There is an important differentiation here between the two concepts. Again, and to be clear, I am all for alleviating the toxic and corrupting influences of excessive fines/fees as well as removing the heavy-handed approach of brute justice system force (e.g., fines and arrests) that is sometimes used on homeless populations. But, the practice of not bringing or declining charges for a slew of low-level property and/or qualify of life crimes (up to more serious weapons offenses) is wrong and misguided. I say this not as a conservative right-winger, but as someone who falls slightly left of center politically. Holding law violators accountable by arrest through prosecution is not contributing to the criminalization of poverty. Most poor people do not resort to crime, and most poor communities are filled with law-abiding citizens who pursue their financial needs through legitimate means only. Failing to hold law violators accountable is, essentially, decriminalizing crime.

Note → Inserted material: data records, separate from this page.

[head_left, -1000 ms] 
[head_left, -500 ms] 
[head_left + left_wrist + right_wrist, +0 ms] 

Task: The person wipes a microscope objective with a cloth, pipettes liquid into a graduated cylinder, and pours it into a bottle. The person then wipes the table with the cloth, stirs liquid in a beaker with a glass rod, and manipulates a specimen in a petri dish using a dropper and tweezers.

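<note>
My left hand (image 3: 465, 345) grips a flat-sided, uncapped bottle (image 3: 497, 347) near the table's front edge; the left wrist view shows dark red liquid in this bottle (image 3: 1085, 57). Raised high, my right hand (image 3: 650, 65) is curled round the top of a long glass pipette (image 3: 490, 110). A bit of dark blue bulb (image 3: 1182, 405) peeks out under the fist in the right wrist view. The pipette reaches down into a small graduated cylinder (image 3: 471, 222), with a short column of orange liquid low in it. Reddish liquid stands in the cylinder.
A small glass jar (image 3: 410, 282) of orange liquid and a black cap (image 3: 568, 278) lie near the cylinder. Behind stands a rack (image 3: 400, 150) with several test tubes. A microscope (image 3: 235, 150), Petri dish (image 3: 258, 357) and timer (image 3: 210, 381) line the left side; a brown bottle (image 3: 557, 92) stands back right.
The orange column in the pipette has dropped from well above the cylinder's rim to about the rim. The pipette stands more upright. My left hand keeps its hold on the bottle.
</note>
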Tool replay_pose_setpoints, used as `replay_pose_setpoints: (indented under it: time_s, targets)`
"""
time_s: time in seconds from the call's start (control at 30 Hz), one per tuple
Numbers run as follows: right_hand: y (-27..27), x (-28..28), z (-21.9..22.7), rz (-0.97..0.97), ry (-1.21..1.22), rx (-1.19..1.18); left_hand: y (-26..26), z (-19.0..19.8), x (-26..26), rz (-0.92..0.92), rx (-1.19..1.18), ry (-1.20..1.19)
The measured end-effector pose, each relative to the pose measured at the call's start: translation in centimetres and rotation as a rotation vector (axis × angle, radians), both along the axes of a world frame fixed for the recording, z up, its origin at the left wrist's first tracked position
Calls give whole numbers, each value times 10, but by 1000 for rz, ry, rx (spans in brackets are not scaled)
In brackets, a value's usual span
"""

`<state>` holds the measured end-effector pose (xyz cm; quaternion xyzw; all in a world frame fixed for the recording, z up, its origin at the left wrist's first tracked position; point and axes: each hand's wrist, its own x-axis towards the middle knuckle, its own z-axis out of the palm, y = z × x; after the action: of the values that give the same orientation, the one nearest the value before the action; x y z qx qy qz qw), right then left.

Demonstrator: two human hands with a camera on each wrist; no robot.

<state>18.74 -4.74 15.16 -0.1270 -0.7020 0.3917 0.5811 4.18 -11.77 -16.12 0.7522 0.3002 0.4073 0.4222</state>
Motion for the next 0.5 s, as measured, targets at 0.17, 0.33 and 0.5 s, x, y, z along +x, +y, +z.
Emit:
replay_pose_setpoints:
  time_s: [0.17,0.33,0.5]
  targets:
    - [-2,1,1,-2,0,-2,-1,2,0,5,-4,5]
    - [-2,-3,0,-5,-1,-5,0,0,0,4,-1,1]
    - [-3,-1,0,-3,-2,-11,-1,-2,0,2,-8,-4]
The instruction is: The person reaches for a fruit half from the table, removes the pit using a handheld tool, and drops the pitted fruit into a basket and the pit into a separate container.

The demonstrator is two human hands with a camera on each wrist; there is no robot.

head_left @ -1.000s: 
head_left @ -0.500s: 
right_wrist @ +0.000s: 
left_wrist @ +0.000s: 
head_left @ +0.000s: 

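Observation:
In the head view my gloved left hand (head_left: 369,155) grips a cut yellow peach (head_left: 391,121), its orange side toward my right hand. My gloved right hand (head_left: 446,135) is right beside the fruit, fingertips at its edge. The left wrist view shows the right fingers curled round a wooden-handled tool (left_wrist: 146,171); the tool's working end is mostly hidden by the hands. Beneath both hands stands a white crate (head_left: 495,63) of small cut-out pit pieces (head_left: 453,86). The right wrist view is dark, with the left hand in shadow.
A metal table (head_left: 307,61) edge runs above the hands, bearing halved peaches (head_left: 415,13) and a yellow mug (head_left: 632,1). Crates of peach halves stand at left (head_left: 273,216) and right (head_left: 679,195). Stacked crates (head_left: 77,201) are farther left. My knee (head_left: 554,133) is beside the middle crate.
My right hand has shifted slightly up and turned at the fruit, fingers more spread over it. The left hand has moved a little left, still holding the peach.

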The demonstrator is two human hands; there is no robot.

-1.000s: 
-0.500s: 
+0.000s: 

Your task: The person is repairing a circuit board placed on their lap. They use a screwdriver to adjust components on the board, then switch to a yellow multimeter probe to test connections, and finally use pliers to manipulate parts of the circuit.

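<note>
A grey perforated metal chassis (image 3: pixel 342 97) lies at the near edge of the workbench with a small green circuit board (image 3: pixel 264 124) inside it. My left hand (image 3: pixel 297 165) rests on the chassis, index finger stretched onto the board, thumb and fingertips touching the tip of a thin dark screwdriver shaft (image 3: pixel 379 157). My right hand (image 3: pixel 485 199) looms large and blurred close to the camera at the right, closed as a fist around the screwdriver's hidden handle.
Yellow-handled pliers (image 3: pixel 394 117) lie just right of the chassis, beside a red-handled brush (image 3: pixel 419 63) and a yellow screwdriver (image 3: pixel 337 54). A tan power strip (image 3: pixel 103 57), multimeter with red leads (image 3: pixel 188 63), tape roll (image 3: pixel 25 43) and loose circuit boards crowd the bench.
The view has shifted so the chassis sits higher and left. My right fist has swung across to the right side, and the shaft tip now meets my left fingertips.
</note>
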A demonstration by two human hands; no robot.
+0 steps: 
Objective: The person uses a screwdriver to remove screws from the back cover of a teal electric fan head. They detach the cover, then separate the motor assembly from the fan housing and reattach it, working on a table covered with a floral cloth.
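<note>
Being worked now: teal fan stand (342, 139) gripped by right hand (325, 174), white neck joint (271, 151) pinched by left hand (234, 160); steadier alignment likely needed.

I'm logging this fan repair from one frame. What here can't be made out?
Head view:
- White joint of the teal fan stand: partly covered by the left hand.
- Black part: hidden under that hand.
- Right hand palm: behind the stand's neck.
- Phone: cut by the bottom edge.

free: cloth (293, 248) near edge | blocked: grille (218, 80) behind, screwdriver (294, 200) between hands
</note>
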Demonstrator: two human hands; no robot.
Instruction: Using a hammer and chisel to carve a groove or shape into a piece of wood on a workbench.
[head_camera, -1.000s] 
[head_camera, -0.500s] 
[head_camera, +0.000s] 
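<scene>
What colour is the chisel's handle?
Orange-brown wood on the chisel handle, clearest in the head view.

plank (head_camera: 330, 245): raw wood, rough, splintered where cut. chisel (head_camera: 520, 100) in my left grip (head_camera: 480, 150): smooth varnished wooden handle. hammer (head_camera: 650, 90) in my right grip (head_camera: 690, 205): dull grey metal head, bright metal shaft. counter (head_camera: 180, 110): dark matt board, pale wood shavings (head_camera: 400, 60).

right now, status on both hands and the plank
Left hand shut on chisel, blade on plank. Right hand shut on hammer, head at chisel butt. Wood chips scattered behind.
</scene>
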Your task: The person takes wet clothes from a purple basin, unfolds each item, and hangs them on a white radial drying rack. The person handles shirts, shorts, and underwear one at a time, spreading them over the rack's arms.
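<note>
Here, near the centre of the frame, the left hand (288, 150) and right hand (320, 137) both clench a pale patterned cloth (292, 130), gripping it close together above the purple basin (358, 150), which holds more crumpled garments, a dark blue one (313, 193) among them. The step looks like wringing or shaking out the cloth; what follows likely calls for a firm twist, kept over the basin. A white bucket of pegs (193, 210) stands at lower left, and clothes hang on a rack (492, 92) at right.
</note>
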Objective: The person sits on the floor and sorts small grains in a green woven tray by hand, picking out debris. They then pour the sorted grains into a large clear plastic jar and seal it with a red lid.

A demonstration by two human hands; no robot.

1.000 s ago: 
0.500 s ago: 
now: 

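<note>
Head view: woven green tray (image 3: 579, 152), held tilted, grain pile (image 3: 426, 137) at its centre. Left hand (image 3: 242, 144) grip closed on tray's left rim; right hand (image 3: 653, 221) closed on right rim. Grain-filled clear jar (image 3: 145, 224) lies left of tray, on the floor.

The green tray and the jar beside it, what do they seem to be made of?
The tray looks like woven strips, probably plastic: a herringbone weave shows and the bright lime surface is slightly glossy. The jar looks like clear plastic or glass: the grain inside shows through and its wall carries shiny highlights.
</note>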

The motivation to elaborate on these ideas comes from a recent initiative out of Atlantic County, New Jersey (see below). I’m currently working with the Atlantic City Police Department (ACPD) as a research partner for on ongoing evaluation. According to police officials, the previous prosecutor did not vigorously pursue criminal charges for certain crimes like retail theft and shoplifting. This was a policy and philosophical choice, coupled with COVID-19 limitations placed on the municipal courts statewide that precluded them from issuing warrants for failure to appear. With a new acting/interim county prosecutor at the helm in Atlantic County, along with a May 2022 directive from the NJ Attorney General that resumes the use of warrants by municipal courts, this is no longer the case. It appears that the initiative had collaborative support from the local business community.

It remains to be seen what impact this new initiative will have on the Atlantic City community regarding crime, victimization, and public safety. The smart approach would be to rigorously evaluate its success or lack thereof using a number of outcome measures, including community members’ perceptions and business leaders’ level of satisfaction. Perhaps it will be a welcomed addition that stands in stark contrast to the status quo in other areas of the country that seem to not quite understand the differences between the “criminalization of poverty” and the “decriminalization of crime.” The latter has far-reaching ramifications: public perceptions of illegitimacy for the police and the broader criminal legal system due to ineffectiveness, more individuals in the community (including offenders) gaining personal and vicarious experience with “punishment avoidance” (which affect perceptions of deterrence and the certainty of getting caught), and the loss of confidence by the business community due to economic losses from crime.